Commentary
What would Jesus buy?
By Luciana Bohne
Online Journal Associate Editor


Dec 1, 2008, 00:28

Black Friday is over, leaving behind two shoppers dead in California on the premises of dyslexic Toys”R”Us and one worker dead at a Long Island Wal-Mart, but you can protect yourself, your family, your loved ones, and your friends from the coming shopocalyptic holiday season.

Hope is in the air and change awaits you from the wings of the Inauguration Show on January 20, so why not bail yourself out of the capitalist Consumers for Christ Church this holiday season? Do yourself a favor and check out Reverend Billy’s Church of Stop Shopping.

As America prepares to actualize the change it believes in during the worst economic “crisis” since the 1930s, you could do better than emptying your wallet into the glutted pockets of lazy corporate and financial bailout-bums, driving Maseratis and living on government handouts while you work 200 more hours per year than you did two decades ago.
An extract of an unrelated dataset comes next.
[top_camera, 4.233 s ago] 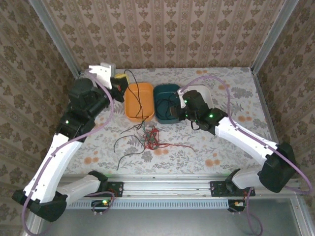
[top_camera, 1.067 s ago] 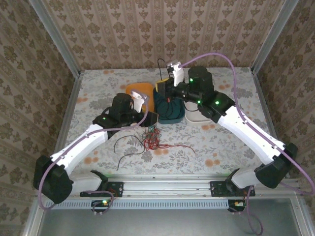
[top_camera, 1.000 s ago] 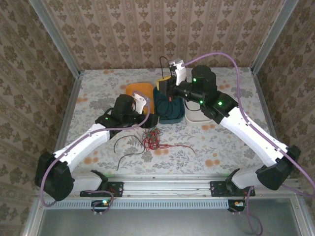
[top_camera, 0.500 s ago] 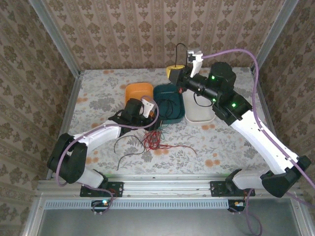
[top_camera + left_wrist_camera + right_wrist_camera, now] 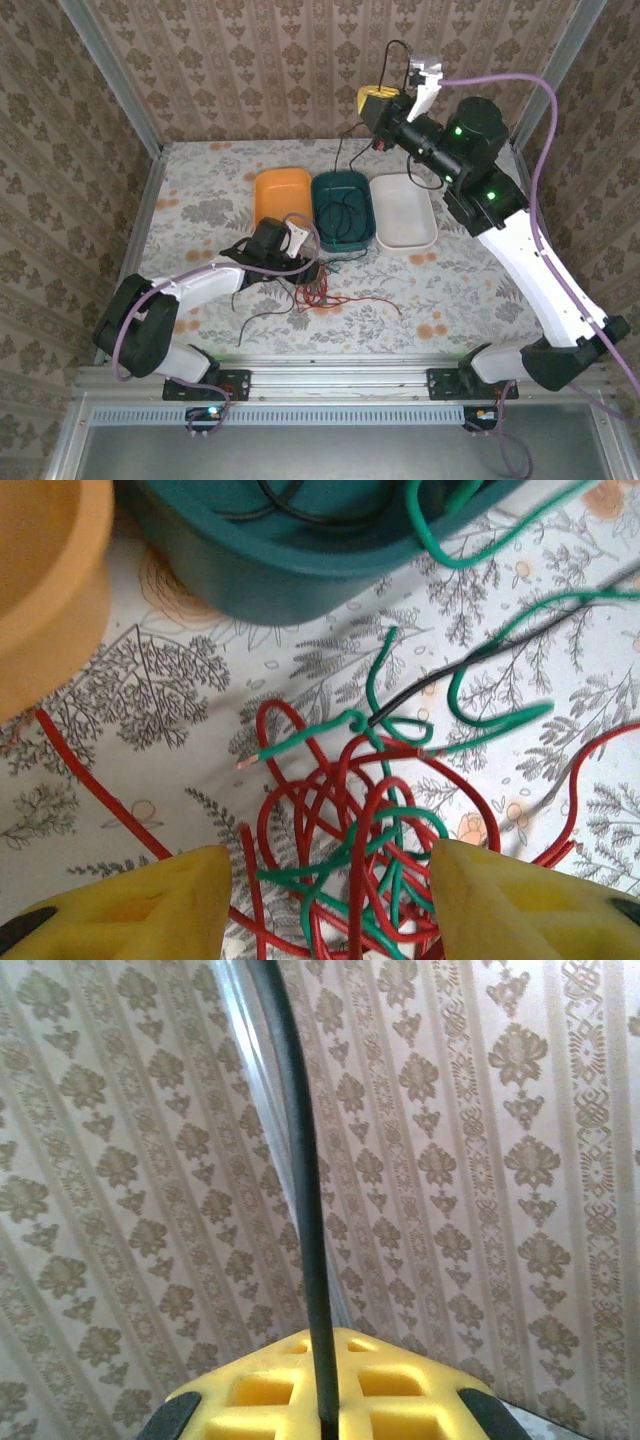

Be the change you want to become: keep your money, because, remember, money is just money, but capitalism is the system that requires money to be in constant motion to produce value -- not for you but for them. No motion; no capitalism.

So give it a rest. Until, at least, they start listening to you. You could, then, at a minimum, ask for a living minimum wage and single-payer health care. Who knows. It might work. Elections sure haven’t so far.

So join Reverend Billy’s crusade to expose Mickey Mouse as the “Antichrist.” The Reverend caused an instant consumers’ insurgency in a store by holding up Disney’s icon as a tool of the devil, whereupon the cops removed him from the store, as outraged shoppers protested, “Let him stay.”

What is Reverend Billy’s philosophy? “Stop shopping: go walking. Don’t go back to the mall. Real progress will be local. Meet your Mom and Pop shops. The mall is dead.” [quoted in Newsweek].

If this philosophy sounds a bit extreme to you, you’11still get a kick out of visiting the website of the The First Church of the Last Televangelist. He calls for a schism from the mainstream consumer churches that sell self-indulgence as a way of life and a ticket to hog heaven. He wears a white, plantation-style, linen suit just below a full head of teased, peroxide-blond hair rising out of dark and ominous roots.

Utterly convincing satire of the religious snake oil industry but with a purpose -- to liberate us from commodity dependence at our most vulnerable time of the year.